Irgendwie waren sie alle am Tod Gaddafis beteiligt: Frankreichs Verteidigungsminister Gérard Longuet meldete gehorsamst, dass französische Kampfflugzeuge den Gaddafi-Konvoi von rund 80 Fahrzeugen "gestoppt" hätten, die Sirte zu verlassen suchten. Laut einem US-Vertreter feuerte auch eine US-Drohne eine Rakete auf den Konvoi ab. Schliesslich versetzten dann die Rebellen dem früheren libyschen Regierungschef den Fangschuss. Wie der acht Monate andauernde Krieg, so auch sein wahrscheinliches Ende: Eine konzertierte Aktion der NATO und jenem Konglomerat aus Stämmen, ehemaligen Gaddafi-Eliten, oppositionellen Bürgern und radikalen Islamisten.

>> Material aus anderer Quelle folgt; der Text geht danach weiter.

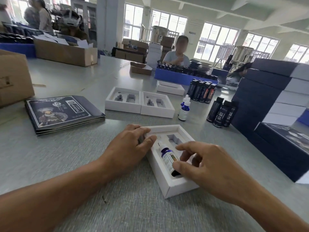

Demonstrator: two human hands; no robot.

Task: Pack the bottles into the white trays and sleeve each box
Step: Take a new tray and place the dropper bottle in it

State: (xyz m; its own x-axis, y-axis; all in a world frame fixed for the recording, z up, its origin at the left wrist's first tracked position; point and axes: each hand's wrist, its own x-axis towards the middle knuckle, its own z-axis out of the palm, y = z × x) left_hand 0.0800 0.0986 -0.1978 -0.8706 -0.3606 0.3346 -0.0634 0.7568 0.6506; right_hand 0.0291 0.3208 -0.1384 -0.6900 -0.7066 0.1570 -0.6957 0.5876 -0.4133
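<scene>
A white tray (177,186) with two moulded slots lies in front of me on the grey table. A blue dropper bottle (168,155) lies in its left slot, cap pointing away from me; the right slot (174,139) holds nothing. My right hand (209,164) has its thumb on the bottle's lower end and curled fingers beside it. My left hand (132,144) grips the tray's far left corner, thumb inside the rim. Two more dropper bottles (184,111) stand behind the tray, next to three dark bottles (220,113).
Two empty white trays (122,107) (157,111) sit side by side further back, a third (170,91) behind them. Flat printed sleeves (63,113) are stacked at left. Sleeved dark boxes (267,97) pile up at right. A cardboard box (13,77) stands far left. A person (177,54) sits opposite.
</scene>
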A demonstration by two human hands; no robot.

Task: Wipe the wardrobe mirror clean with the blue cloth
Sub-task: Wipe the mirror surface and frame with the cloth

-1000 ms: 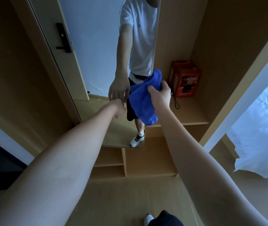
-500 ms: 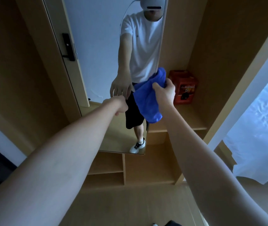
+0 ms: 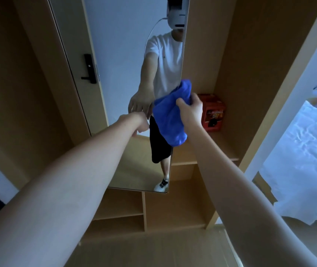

Niemand der beteiligten Kräfte hatte Lust, den Diktator vor ein ordentliches Gericht zu bringen. Denn Gaddafi wußte zuviel: Über das freundschaftliche Treffen mit dem US-Präsident Obama noch vor zwei Jahren in Italien. Über den Freundschaftsvertrag zwischen Libyen und Italien, im selben Jahr unterzeichnet. Über die Waffenlieferungen aus Deutschland und Frankreich an den Mann, der nur wenig später zum Schurken erklärt wurde. Auch wer was für libysche Öl-Lizenzen gezahlt hatte, hätte Gaddafi ausplaudern können. Das geht nun nicht mehr.
Das Wort "Mission" tauchte mehrfach in den Medien auf, wenn es um den Libyen-Krieg ging. Als habe der Einsatz etwas Heiliges gehabt. Dabei war er nur eilig, anfänglich als ein "Mal-Eben-Krieg" apostrophiert, den man in ein, zwei, na gut, dann eben in drei Monaten hätte erledigen können. Wenn, ja wenn sich nicht bald herausgestellt hätte, dass Gaddafi, trotz seines in blutigen Farben gemalten Schurkenbildes, reale Anhänger in der libyschen Bevölkerung besaß, Leute, die bereit waren für die damalige libysche Regierung zu kämpfen. Deshalb wurde das UNO-Mandat, dass nichts anderes vorsah als den Schutz der Zivilbevölkerung und eine Flugverbotszone, ständig gebrochen: Jagd auf Gaddafi und bewaffnete Parteiname für die Rebellen waren NATO-Praxis bis zum schließlichen Einsatz von Elite-Bodentruppen. Die Zahl der Kollateral-Toten wird man wohl nie erfahren.
Gern wird von der "neuen" Fahne berichtet, die von den Rebellen jetzt auf den Trümmern von Regierungsgebäuden gehisst wird. Es ist die uralte Fahne des Königs Idris, der einst als Chef der islamistischen Senussi-Bruderschaft von der britischen Kolonialmacht auf den Thron gehievt worden war. Und aus dieser Zeit resultieren auch die Stammes-Konflikte in Libyen, die zum Bürgerkrieg geführt haben. Dass die Rebellen kaum zimperlicher gewesen sind als die Gaddafi-Truppen, weiß Amnesty International: In einem Bericht der Organisation ist zu lesen, dass die Rebellen im Kampf gegen das Regime Gaddafis Menschenrechtsverletzungen und möglicherweise Kriegsverbrechen begangen haben.
Wer und was demnächst Wahlen in Libyen durchführt und eine neue Regierung bilden wird, ist schon schwerer zu entziffern. Aber es gibt Hinweise: Der Übergangsrat hat schon erklärt, dass der neue Staat sich auf Basis der Scharia entwickeln wird. Auch der angekündigte Rücktritt des Vorsitzenden des Nationalen Übergangsrates, Mahmud Jibril, wegen offenkundiger Unstimmigkeiten mit den islamistischen Fraktionen im Rat, gibt eindeutige Hinweise. Ob die NATO langfristig mit dem Ergebnis ihres völkerrechtswidrigen Krieges zufrieden sein wird, darf bezweifelt werden. Immerhin, ein Mitwisser der Öl- und Waffengeschäfte der vergangenen Jahre ist schon mal ausgeschaltet.